### Exercise directions:
Would you transcribe the data word for word?

### Recorded data:
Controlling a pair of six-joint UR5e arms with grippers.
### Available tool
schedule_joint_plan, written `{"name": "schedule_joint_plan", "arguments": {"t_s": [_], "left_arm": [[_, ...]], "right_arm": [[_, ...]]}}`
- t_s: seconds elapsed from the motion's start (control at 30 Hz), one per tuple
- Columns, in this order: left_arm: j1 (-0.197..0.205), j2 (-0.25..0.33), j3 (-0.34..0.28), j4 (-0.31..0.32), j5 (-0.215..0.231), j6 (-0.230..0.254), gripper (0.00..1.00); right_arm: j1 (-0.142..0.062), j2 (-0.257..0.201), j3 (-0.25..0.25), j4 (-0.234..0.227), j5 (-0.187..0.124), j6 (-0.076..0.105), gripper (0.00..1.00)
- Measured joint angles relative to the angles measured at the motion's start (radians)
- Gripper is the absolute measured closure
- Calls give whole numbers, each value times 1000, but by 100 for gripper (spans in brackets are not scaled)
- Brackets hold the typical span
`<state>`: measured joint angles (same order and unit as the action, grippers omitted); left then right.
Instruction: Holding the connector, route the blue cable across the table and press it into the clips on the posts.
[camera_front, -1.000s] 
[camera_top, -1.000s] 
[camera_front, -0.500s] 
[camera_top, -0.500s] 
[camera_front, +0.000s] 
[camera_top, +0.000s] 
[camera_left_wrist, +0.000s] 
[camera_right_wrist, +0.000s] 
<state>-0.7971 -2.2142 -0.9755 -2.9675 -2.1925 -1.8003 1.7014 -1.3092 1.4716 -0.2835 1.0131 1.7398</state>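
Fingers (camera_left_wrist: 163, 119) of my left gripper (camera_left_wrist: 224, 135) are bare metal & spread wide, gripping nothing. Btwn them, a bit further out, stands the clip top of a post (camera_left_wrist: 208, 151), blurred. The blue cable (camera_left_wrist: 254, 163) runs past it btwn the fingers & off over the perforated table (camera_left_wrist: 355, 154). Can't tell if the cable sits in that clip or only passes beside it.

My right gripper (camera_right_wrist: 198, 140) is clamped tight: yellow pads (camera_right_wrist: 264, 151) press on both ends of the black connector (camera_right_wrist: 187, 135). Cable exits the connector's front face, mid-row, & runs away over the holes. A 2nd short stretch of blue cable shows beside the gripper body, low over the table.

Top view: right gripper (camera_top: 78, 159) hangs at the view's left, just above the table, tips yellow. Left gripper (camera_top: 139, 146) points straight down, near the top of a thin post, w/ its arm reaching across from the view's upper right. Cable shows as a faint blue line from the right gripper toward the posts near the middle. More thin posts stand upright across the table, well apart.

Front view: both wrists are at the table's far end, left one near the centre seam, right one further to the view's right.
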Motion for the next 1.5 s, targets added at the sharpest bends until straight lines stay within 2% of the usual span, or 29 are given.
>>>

### Response to this exercise:
Controlling a pair of six-joint UR5e arms with grippers.
### Available tool
schedule_joint_plan, written `{"name": "schedule_joint_plan", "arguments": {"t_s": [_], "left_arm": [[_, ...]], "right_arm": [[_, ...]]}}`
- t_s: seconds elapsed from the motion's start (control at 30 Hz), one per tuple
- Columns, in this order: left_arm: j1 (-0.197..0.205), j2 (-0.25..0.33), j3 (-0.34..0.28), j4 (-0.31..0.32), j5 (-0.215..0.231), j6 (-0.230..0.254), gripper (0.00..1.00); right_arm: j1 (-0.142..0.062), j2 (-0.257..0.201), j3 (-0.25..0.25), j4 (-0.234..0.227), j5 (-0.187..0.124), j6 (-0.076..0.105), gripper (0.00..1.00)
- Measured joint angles relative to the angles measured at the motion's start (radians)
- Gripper is the absolute measured closure
- Calls give whole numbers, each value times 1000, but by 100 for gripper (spans in brackets are not scaled)
- Brackets hold the typical span
`<state>`: measured joint angles (same order and unit as the action, grippers omitted); left then right.
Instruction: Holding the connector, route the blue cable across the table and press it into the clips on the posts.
[camera_front, -1.000s] 
[camera_top, -1.000s] 
[camera_front, -0.500s] 
[camera_top, -0.500s] 
[camera_front, +0.000s] 
[camera_top, +0.000s] 
[camera_left_wrist, +0.000s] 
[camera_right_wrist, +0.000s] 
<state>-0.7971 -2.2142 -0.9755 -2.9675 -2.1925 -1.8003 1.7014 -1.3092 1.4716 -0.2835 1.0131 1.7398</state>
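Fingers (camera_left_wrist: 163, 119) of my left gripper (camera_left_wrist: 224, 135) are bare metal & spread wide, gripping nothing. Btwn them, a bit further out, stands the clip top of a post (camera_left_wrist: 208, 151), blurred. The blue cable (camera_left_wrist: 254, 163) runs past it btwn the fingers & off over the perforated table (camera_left_wrist: 355, 154). Can't tell if the cable sits in that clip or only passes beside it.

My right gripper (camera_right_wrist: 198, 140) is clamped tight: yellow pads (camera_right_wrist: 264, 151) press on both ends of the black connector (camera_right_wrist: 187, 135). Cable exits the connector's front face, mid-row, & runs away over the holes. A 2nd short stretch of blue cable shows beside the gripper body, low over the table.

Top view: right gripper (camera_top: 78, 159) hangs at the view's left, just above the table, tips yellow. Left gripper (camera_top: 139, 146) points straight down, near the top of a thin post, w/ its arm reaching across from the view's upper right. Cable shows as a faint blue line from the right gripper toward the posts near the middle. More thin posts stand upright across the table, well apart.

Front view: both wrists are at the table's far end, left one near the centre seam, right one further to the view's right.
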Motion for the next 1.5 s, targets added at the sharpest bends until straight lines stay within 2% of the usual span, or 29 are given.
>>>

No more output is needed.